On Kawara

06.16.2017
On Kawara, May 1, 1987, acrylique sur toile, 154.9 x 226.1 cm. (© Christie’s images, 2017)

On Kawara, May 1, 1987, acrylique sur toile, 154.9 x 226.1 cm. (© Christie’s images, 2017)

On Kawara, by Paul Nyzam

Simple dates written using white numbers, perfectly centred on rectangular monochrome canvases, sometimes black, red or blue. The day, month and year; nothing but this basic data. These are Date paintings launched on the 4th January 1966 by On Kawara (1933-2014), a Japanese artist living in New York Over the course of half a century he has produced approximately 3,000 paintings in eight different formats in a series simply entitled Today. The dates themselves nod to the country in which the artist found himself and the date the painting was created.
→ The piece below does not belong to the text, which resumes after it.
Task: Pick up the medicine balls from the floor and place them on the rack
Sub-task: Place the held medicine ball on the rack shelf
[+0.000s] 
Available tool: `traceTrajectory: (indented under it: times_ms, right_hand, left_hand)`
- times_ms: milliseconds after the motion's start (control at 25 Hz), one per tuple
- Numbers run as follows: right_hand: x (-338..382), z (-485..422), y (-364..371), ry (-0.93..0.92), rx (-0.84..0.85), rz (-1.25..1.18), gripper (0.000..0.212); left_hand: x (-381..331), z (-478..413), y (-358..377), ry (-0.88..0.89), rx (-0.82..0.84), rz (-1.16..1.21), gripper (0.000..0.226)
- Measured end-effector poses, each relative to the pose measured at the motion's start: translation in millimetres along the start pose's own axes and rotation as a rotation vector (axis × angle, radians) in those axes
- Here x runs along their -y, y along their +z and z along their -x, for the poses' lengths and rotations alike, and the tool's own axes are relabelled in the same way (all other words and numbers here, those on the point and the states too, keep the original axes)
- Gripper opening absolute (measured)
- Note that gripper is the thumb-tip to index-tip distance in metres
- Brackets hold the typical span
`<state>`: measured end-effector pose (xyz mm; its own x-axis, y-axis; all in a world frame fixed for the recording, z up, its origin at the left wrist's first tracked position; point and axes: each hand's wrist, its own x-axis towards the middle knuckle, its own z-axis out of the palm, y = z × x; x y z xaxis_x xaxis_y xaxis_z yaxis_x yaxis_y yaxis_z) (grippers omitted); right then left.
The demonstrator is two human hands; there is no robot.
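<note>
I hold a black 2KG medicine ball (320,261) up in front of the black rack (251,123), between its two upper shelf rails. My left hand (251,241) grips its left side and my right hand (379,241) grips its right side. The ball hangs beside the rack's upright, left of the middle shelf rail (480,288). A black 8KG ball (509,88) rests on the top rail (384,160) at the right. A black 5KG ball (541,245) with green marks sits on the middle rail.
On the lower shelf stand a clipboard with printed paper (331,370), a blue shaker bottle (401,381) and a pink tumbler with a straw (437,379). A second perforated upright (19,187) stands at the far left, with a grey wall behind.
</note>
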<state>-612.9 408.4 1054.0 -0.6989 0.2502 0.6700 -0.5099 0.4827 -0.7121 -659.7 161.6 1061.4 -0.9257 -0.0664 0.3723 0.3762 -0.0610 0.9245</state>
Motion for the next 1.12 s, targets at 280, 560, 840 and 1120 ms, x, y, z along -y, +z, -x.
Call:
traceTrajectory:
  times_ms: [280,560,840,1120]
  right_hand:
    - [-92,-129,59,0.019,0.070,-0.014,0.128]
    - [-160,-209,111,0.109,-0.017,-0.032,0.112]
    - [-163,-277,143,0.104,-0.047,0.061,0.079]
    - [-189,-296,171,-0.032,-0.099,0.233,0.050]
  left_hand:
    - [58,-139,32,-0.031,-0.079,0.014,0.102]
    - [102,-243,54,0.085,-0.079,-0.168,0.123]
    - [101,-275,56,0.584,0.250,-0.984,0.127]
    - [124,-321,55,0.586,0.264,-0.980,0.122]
From one work to the next you experience the itinerary of a nomad: Jan. 4, 1966 in New York; 6 Junio 1968 in Mexico ; June 5, 1973 in Halifax ; 24 März 1976 in Berlin ; 4 Août 2006 in Montfavet ; 21 Juni 2007 in Anvers, etc. Sometime after the first Date painting, the artist decided to give each painting its own tailor-made box in which he inserted a cutting from a newspaper published in the city where he found himself on the same day as the date on the painting.

Today. That’s what On Kawara captures on his canvases. Not just now, but also here. A day and a location. These dates, that follow each other in succession, paint a picture of a mysterious artist who would hide from journalists and photographers throughout his life. Date paintings are only part of On Kawara’s work. There are several series with understated titles including: I am still alive – telegrams with no other wording than « I am still alive » sent to well known people in the art world (at the end of his life On Kawara would substitute the telegrams with tweets); I met – plain sheets of paper with the names of people the artist met over the course of a day typed on them; I got up – postcards sent by the artist from all over the world with just the time he got up written on them. Every series has the same thing in common – an obsession with capturing the fugitive facets of existence.

Created in a day – any piece of work not completed within 24 hours is automatically destroyed – each Date painting obeys a strict protocol, the execution of which is like a kind of meditation. The artist needs several hours to achieve this state of formal perfection and that time frame makes you think that perhaps the dates were stencilled or printed. Not the case. On Kawara covers the surface of the canvas with several layers of paint until he achieves a profoundly dense and perfectly uniform background from which the white letters and numbers surface, the latter also painted meticulously by hand.

One of the peculiarities of Date paintings lies in the fact that their conceptual radicality is not in opposition to the painting but it is with it. On Kawara is an artist and, by exercising his craft, he is at odds with many of his peers of the time – conceptual artists Victor Burgin, Vito Acconci, Lawrence Weiner, and Hanne Darboven – whose work clashed with pictorial practice. But he was in the same camp as one of his contemporaries Roman Opalka (1931-2011), whose started his series called Details (sequences of numbers inscribed on the same sized canvases, going from 1 potentially to infinity) a year prior to the Date paintings. His work demonstrates the same crazy desire to anchor the irremediable flight of time via art.

 

Paul Nyzam is a Contemporary Art expert at Christie’s.